JanFeb15_Operations_Sofidel2 (Custom)Comceh added the Regina brand to the company’s private brands portfolio in 2011. “Metro, Carrefour, Kaufland.. they all sell our branded and private label products,” Ferrero says. “The Romanian tissue market has seen a lot of changes in terms of the presence of retailers in larger cities and also of supermarket chains in rural Romania. We’ve seen new retailers that have come into rural Romania and this has provided a great opportunity for us for all of our tissue products. Our market strategy has been and continues to be “less is more”, we try to optimise the available resources.”

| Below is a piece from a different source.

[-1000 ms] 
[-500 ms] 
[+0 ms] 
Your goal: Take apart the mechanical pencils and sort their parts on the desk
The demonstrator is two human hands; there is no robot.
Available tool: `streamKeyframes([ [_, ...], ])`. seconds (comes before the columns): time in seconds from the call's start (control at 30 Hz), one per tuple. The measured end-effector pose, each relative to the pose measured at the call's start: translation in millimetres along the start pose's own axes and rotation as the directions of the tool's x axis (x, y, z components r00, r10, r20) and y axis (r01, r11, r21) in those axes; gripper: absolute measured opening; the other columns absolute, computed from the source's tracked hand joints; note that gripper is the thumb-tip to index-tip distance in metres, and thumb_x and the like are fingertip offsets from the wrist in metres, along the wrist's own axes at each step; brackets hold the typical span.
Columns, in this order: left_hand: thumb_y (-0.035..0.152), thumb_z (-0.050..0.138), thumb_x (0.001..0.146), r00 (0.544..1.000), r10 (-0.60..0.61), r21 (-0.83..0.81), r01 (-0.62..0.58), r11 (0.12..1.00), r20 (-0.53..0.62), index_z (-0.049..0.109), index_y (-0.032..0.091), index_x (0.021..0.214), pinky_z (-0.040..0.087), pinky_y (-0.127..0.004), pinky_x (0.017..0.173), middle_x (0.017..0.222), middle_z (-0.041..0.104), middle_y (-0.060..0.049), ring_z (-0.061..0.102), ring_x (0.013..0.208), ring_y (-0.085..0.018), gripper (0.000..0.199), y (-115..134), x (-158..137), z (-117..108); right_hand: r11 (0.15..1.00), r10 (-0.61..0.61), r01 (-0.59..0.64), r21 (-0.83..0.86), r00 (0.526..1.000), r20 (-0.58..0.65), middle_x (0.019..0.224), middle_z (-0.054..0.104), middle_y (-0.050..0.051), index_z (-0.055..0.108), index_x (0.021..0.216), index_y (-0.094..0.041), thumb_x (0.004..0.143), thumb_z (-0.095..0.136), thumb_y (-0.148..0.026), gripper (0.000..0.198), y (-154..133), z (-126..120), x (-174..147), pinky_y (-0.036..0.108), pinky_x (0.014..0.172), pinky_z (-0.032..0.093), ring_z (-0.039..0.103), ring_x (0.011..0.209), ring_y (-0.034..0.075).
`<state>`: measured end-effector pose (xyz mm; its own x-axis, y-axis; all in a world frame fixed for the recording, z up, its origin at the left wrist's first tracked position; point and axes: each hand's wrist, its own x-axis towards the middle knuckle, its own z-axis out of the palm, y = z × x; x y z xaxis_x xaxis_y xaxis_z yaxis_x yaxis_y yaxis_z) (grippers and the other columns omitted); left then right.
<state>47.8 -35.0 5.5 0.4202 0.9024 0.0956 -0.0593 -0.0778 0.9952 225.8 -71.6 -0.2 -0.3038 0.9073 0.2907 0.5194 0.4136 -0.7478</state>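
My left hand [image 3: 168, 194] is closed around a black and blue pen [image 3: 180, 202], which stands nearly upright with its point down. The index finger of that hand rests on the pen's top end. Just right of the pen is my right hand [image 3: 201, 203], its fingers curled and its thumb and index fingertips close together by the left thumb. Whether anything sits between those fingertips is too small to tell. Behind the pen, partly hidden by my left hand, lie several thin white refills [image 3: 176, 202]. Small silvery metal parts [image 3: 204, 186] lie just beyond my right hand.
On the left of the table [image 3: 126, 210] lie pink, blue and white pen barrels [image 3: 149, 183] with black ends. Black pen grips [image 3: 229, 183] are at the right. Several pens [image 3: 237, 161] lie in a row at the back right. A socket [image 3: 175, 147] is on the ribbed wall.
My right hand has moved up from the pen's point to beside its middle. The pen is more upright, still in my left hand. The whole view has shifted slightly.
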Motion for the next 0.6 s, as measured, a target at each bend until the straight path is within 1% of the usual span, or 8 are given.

Value wise, 38% of the company’s products are private label, while brand makes up to 50%. “Here, the trend is very much moving towards private label, which in this area of Romania represents around 46%,” he says. “The economy is growing by
2.3%; in comparison to some other countries in Europe we are in a good situation. Ratio in terms of debt over GDP is at 39%, and Romania’s inflation rate is 1.2% in October 2014, with an unemployment level of 7.2%. Retailer sales are 4% and private consumption is 3.2%. in Romania.”

However, he adds per capita consumption is still at a low level in Romania (5 to 6Kg/person) with comparable countries. “In Greece it’s 12%, Poland it’s 13-14%… it’s because many older Romanians don’t have the habit of tissue and towel use. But we are seeing the demographics changing a lot, which is having an impact on habits. More and more single people are here in Romania and so we’re seeing a faster increase in the consumption of tissue and towel as a result.”

Some 87% of Comceh’s finished products are sold locally while the rest goes abroad to Hungary, Bulgaria and Poland.. Some 45% of its jumbo rolls are sold locally with the remaining exported into Poland, Bulgaria, the Czech Republic. “We will continue to supply abroad and boost our finished product, and also boost our AfH presence.”

“Sofidel’s move into the Romanian marketplace through Comceh has started to be successful, he says. “The mill here has seen different management styles from the beginning of the century and this shows the flexibility of the employees to accept and embrace different type of guidance and cultures. These past few years we’ve made a lot of changes with our workforce and you know, you can have all the best ideas in mind, but in the end you need a consolidated team of people to succeed. We hired new managers to get new blood and new ideas in and last, but not least, we have benefit of the high quality support and experience of Sofidel.”

“Over the next few years, brands are where our growth is,” he adds. “In 2014, our sales increased 5.4% and we improved our financial position. Operational wise, our focus now is on energy reduction and on costs optimisation to guarantee a more sustainable business. At the same time, we continue to strength our management and to develop the skills of our employees in order to become more competitive.”